Plus qu’ailleurs la vie de professeur est un constant travail d’improvisation. Parfois le courant est soudainement coupé pour ne revenir que la semaine suivante. Parfois la moitié d’une classe disparaît, chacun étant appelé aux travaux des champs dans les villages, aux petits boulots dans la ville. Et puis n’oublions pas les nombreux festivals du calendrier Ladakhi qui laissent souvent vides nos salles de classe. Bref, il faut être prêt à toute éventualité. A cela s’ajoute les nombreuses tâches d’une si petite Alliance. Car chaque enseignant est aussi comptable, graphiste, communicant, publicitaire, électricien quand il ne faut pas aller chercher de l’eau à la citerne gelée ou communiquer avec les autorités locales.
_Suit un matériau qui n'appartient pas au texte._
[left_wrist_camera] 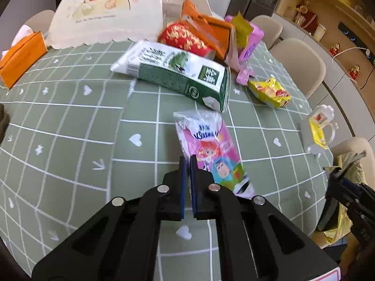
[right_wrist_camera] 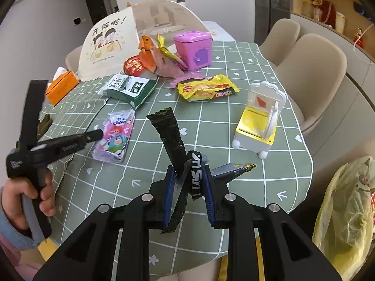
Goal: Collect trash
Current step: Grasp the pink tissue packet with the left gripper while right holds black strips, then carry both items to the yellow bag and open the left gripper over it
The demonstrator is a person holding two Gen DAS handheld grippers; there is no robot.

13 heures. Il n’y a plus d’élèves, c’est le moment du repas. Au Ladakh on ne trouve pas beaucoup d’ingrédients l’hiver et les plats varient tous sur un petit nombre de légumes communs. Les soupes sont à l’honneur, ainsi que les raviolis de légumes, les nouilles. Petit à petits les étudiants de l’après-midi arrivent, parfois largement en avance. Ils viennent pour se retrouver, consulter les gros dictionnaires, emprunter un livre ou encore tenter leur chance avec le Wifi. Les poêles sont rallumés ; et quand il y a du soleil tout le monde va s’assoir sur le banc, dehors, pour boire le thé.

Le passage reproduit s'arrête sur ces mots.